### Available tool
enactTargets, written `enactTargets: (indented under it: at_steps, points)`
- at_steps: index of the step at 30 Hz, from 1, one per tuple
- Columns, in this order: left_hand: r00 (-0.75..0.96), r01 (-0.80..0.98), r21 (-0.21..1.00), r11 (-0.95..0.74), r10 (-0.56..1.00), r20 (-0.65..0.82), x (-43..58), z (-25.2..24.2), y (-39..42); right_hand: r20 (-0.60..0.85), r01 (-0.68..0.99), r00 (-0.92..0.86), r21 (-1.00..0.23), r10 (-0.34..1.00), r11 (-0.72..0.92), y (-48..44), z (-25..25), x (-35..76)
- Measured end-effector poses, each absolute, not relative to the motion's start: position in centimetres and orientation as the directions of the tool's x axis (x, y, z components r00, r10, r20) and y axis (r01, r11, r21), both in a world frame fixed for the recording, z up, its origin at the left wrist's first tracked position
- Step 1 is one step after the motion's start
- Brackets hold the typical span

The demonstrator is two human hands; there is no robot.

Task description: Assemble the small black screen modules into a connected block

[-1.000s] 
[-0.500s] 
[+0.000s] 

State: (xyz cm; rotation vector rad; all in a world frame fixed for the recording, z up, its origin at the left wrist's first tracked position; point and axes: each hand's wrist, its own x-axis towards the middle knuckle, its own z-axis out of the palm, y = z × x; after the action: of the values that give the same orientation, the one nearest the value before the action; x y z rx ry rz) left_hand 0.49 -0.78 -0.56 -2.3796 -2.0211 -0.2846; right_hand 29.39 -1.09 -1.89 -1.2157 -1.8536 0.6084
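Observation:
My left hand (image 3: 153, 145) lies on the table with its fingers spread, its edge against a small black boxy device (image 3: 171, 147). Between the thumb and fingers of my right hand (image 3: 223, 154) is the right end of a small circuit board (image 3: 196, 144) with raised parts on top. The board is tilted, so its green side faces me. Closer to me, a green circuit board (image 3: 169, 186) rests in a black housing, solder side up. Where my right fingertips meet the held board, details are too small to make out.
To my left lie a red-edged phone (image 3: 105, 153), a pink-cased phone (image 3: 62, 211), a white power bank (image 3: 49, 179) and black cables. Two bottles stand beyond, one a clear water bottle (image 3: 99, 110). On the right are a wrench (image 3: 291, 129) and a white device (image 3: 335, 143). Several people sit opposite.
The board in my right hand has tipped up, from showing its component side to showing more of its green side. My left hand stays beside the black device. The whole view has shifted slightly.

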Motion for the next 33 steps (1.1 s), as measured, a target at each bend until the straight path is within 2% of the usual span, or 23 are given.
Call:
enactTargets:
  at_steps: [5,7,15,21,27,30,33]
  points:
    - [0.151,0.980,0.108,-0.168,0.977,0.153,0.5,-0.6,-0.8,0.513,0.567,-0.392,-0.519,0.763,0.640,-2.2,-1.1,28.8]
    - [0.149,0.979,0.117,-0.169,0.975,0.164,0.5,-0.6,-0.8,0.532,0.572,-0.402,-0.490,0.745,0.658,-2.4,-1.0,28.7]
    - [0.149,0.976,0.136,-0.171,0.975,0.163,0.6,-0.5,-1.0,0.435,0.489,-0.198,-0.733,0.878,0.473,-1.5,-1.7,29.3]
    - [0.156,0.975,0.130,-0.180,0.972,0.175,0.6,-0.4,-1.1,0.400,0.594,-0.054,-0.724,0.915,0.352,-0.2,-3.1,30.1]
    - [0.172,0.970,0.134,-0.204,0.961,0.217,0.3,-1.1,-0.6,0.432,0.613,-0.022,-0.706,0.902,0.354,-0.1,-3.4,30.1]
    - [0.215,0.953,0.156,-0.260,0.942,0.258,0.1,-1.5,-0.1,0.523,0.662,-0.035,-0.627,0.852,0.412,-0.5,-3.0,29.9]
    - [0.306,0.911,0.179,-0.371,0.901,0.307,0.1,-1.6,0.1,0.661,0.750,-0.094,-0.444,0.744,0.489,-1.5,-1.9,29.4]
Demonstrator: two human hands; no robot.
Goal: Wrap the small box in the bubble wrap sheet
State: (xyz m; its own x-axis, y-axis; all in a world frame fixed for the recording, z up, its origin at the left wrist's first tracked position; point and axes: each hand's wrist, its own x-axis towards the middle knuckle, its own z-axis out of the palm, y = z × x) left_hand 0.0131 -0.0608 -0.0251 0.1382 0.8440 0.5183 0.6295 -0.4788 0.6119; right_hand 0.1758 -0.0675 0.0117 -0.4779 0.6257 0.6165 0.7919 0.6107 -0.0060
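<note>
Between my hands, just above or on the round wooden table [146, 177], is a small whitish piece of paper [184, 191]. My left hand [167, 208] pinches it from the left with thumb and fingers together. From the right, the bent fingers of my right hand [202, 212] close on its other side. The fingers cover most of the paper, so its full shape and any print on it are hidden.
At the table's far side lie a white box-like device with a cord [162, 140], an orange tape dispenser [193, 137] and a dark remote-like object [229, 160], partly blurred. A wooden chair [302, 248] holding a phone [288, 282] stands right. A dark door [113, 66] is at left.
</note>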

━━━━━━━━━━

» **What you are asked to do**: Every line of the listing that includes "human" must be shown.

» **Answer space**:
The demonstrator is two human hands; there is no robot.
Demonstrator: two human hands; no robot.

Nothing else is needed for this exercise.